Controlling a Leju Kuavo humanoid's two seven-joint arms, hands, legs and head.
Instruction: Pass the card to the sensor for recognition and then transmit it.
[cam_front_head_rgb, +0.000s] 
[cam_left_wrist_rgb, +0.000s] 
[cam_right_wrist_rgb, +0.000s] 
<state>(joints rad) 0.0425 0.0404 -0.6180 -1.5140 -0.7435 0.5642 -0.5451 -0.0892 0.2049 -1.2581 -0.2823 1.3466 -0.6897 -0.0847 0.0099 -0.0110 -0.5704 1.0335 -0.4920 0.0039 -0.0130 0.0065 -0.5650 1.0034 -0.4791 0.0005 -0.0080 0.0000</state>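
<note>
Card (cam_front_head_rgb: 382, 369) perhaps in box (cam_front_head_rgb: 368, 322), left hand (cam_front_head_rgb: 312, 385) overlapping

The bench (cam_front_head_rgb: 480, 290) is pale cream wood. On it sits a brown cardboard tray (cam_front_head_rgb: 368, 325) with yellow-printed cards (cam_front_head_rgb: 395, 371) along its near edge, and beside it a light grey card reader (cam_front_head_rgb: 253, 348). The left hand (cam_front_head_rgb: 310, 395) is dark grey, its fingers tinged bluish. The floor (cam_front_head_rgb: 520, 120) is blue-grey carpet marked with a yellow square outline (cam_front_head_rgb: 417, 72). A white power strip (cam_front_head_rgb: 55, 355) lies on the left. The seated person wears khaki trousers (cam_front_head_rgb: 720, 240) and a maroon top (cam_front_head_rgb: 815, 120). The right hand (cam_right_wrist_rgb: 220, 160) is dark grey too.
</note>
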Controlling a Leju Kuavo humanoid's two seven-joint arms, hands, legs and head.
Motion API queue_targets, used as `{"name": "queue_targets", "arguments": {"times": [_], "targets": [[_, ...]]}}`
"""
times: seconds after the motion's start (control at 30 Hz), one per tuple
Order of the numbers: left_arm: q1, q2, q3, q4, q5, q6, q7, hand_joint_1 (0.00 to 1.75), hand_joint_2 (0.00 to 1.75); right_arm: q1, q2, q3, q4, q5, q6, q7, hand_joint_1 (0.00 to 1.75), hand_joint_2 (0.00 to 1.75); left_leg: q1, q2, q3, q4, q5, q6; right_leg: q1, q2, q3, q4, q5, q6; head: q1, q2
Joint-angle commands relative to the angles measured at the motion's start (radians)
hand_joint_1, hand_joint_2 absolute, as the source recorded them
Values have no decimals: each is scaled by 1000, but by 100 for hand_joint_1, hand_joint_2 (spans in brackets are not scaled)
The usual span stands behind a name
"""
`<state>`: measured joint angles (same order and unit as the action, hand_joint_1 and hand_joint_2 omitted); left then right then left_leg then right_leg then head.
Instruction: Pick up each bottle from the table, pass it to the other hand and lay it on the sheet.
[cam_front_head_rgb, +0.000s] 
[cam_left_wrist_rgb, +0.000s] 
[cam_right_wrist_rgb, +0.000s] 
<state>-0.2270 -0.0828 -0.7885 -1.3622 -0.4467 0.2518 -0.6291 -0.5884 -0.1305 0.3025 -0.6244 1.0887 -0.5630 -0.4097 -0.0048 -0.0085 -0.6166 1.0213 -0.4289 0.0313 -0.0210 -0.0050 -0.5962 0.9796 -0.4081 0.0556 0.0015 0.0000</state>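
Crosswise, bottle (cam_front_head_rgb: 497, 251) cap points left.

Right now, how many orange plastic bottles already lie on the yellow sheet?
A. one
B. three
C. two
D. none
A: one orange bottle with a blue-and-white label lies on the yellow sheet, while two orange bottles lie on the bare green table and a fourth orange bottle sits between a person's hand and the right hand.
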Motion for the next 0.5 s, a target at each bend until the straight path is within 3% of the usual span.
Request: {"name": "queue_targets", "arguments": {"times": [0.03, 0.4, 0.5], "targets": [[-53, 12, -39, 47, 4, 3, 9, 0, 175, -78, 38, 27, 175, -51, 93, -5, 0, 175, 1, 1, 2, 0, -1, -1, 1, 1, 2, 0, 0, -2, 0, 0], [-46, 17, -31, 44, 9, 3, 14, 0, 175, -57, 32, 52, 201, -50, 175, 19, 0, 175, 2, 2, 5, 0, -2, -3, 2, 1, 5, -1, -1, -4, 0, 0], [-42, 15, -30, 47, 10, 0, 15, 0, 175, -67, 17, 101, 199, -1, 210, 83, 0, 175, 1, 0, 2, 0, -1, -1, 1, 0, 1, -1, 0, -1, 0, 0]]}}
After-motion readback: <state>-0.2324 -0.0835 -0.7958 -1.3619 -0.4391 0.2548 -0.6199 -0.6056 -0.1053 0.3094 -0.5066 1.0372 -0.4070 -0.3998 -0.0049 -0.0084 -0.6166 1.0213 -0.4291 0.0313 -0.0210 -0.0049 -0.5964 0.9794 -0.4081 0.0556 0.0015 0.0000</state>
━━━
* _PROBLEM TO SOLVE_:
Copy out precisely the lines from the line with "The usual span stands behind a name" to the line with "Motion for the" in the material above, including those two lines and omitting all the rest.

* _EXERCISE SOLUTION_:
The usual span stands behind a name
"""
`<state>`: measured joint angles (same order and unit as the action, hand_joint_1 and hand_joint_2 omitted); left then right then left_leg then right_leg then head.
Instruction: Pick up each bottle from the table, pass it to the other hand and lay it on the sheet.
[cam_front_head_rgb, +0.000s] 
[cam_left_wrist_rgb, +0.000s] 
[cam_right_wrist_rgb, +0.000s] 
<state>-0.2270 -0.0828 -0.7885 -1.3622 -0.4467 0.2518 -0.6291 -0.5884 -0.1305 0.3025 -0.6244 1.0887 -0.5630 -0.4097 -0.0048 -0.0085 -0.6166 1.0213 -0.4289 0.0313 -0.0210 -0.0050 -0.5962 0.9796 -0.4081 0.0556 0.0015 0.0000</state>
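Crosswise, bottle (cam_front_head_rgb: 497, 251) cap points left.

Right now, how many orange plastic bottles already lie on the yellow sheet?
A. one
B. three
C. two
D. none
A: one orange bottle with a blue-and-white label lies on the yellow sheet, while two orange bottles lie on the bare green table and a fourth orange bottle sits between a person's hand and the right hand.
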Motion for the next 0.5 s, a target at each bend until the straight path is within 3% of the usual span.

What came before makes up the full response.